▶ _WORK ORDER_
Word for word, give every line of the listing again.
*** THE DATA Section Begins ***
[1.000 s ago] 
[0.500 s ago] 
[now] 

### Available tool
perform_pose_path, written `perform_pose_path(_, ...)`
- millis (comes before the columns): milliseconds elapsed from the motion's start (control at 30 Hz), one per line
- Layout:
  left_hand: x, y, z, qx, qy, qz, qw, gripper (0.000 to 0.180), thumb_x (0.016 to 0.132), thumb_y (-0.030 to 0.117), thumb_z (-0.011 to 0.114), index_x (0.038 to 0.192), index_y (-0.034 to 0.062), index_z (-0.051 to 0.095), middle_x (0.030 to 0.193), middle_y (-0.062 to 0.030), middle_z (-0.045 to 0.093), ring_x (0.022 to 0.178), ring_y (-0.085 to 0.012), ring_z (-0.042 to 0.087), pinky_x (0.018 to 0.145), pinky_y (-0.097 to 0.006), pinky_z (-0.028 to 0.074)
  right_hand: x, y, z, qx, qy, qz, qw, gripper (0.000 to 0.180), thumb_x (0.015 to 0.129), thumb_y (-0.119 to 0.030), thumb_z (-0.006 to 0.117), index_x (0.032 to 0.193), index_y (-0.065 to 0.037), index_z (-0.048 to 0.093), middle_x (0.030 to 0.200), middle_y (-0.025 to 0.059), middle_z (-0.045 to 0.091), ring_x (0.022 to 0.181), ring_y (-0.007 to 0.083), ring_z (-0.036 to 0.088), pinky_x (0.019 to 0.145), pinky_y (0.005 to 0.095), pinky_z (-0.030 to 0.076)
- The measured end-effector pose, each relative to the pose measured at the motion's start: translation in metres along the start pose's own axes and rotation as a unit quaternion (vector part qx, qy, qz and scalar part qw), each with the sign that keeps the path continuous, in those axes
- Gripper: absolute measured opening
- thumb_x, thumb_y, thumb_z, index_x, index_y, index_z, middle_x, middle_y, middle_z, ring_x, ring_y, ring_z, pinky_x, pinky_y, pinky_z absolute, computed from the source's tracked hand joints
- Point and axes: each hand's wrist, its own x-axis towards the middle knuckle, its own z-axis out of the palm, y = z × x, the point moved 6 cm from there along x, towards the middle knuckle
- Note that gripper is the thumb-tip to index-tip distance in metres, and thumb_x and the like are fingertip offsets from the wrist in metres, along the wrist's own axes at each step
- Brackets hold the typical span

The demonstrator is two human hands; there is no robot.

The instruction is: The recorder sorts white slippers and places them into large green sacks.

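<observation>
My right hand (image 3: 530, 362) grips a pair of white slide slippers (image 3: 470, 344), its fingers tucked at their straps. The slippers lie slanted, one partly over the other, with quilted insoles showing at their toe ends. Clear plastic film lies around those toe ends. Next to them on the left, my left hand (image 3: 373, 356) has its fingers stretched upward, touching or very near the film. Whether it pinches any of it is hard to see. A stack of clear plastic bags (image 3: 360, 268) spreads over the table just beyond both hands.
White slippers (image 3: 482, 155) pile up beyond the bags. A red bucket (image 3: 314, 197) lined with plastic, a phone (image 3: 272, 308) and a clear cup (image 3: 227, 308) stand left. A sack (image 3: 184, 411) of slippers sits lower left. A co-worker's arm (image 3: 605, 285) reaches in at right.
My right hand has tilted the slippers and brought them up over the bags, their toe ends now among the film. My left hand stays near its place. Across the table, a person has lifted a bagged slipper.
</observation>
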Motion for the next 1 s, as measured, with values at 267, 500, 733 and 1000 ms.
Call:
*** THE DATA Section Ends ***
▶ _SOLUTION BELOW_
[1.000 s ago] 
[0.500 s ago] 
[now] 

### Available tool
perform_pose_path, written `perform_pose_path(_, ...)`
- millis (comes before the columns): milliseconds elapsed from the motion's start (control at 30 Hz), one per line
- Layout:
  left_hand: x, y, z, qx, qy, qz, qw, gripper (0.000 to 0.180), thumb_x (0.016 to 0.132), thumb_y (-0.030 to 0.117), thumb_z (-0.011 to 0.114), index_x (0.038 to 0.192), index_y (-0.034 to 0.062), index_z (-0.051 to 0.095), middle_x (0.030 to 0.193), middle_y (-0.062 to 0.030), middle_z (-0.045 to 0.093), ring_x (0.022 to 0.178), ring_y (-0.085 to 0.012), ring_z (-0.042 to 0.087), pinky_x (0.018 to 0.145), pinky_y (-0.097 to 0.006), pinky_z (-0.028 to 0.074)
  right_hand: x, y, z, qx, qy, qz, qw, gripper (0.000 to 0.180), thumb_x (0.015 to 0.129), thumb_y (-0.119 to 0.030), thumb_z (-0.006 to 0.117), index_x (0.032 to 0.193), index_y (-0.065 to 0.037), index_z (-0.048 to 0.093), middle_x (0.030 to 0.200), middle_y (-0.025 to 0.059), middle_z (-0.045 to 0.091), ring_x (0.022 to 0.181), ring_y (-0.007 to 0.083), ring_z (-0.036 to 0.088), pinky_x (0.019 to 0.145), pinky_y (0.005 to 0.095), pinky_z (-0.030 to 0.076)
- The measured end-effector pose, each relative to the pose measured at the motion's start: translation in metres along the start pose's own axes and rotation as a unit quaternion (vector part qx, qy, qz and scalar part qw), each with the sign that keeps the path continuous, in those axes
- Gripper: absolute measured opening
- thumb_x, thumb_y, thumb_z, index_x, index_y, index_z, middle_x, middle_y, middle_z, ring_x, ring_y, ring_z, pinky_x, pinky_y, pinky_z absolute, computed from the source's tracked hand joints
- Point and axes: each hand's wrist, its own x-axis towards the middle knuckle, its own z-axis out of the palm, y = z × x, the point moved 6 cm from there along x, towards the middle knuckle
- Note that gripper is the thumb-tip to index-tip distance in metres, and thumb_x and the like are fingertip offsets from the wrist in metres, along the wrist's own axes at each step
- Brackets hold the typical span

The demonstrator is two human hands; there is no robot.

The instruction is: The recorder sorts white slippers and places them into large green sacks.

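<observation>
My right hand (image 3: 530, 362) grips a pair of white slide slippers (image 3: 470, 344), its fingers tucked at their straps. The slippers lie slanted, one partly over the other, with quilted insoles showing at their toe ends. Clear plastic film lies around those toe ends. Next to them on the left, my left hand (image 3: 373, 356) has its fingers stretched upward, touching or very near the film. Whether it pinches any of it is hard to see. A stack of clear plastic bags (image 3: 360, 268) spreads over the table just beyond both hands.
White slippers (image 3: 482, 155) pile up beyond the bags. A red bucket (image 3: 314, 197) lined with plastic, a phone (image 3: 272, 308) and a clear cup (image 3: 227, 308) stand left. A sack (image 3: 184, 411) of slippers sits lower left. A co-worker's arm (image 3: 605, 285) reaches in at right.
My right hand has tilted the slippers and brought them up over the bags, their toe ends now among the film. My left hand stays near its place. Across the table, a person has lifted a bagged slipper.
</observation>
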Motion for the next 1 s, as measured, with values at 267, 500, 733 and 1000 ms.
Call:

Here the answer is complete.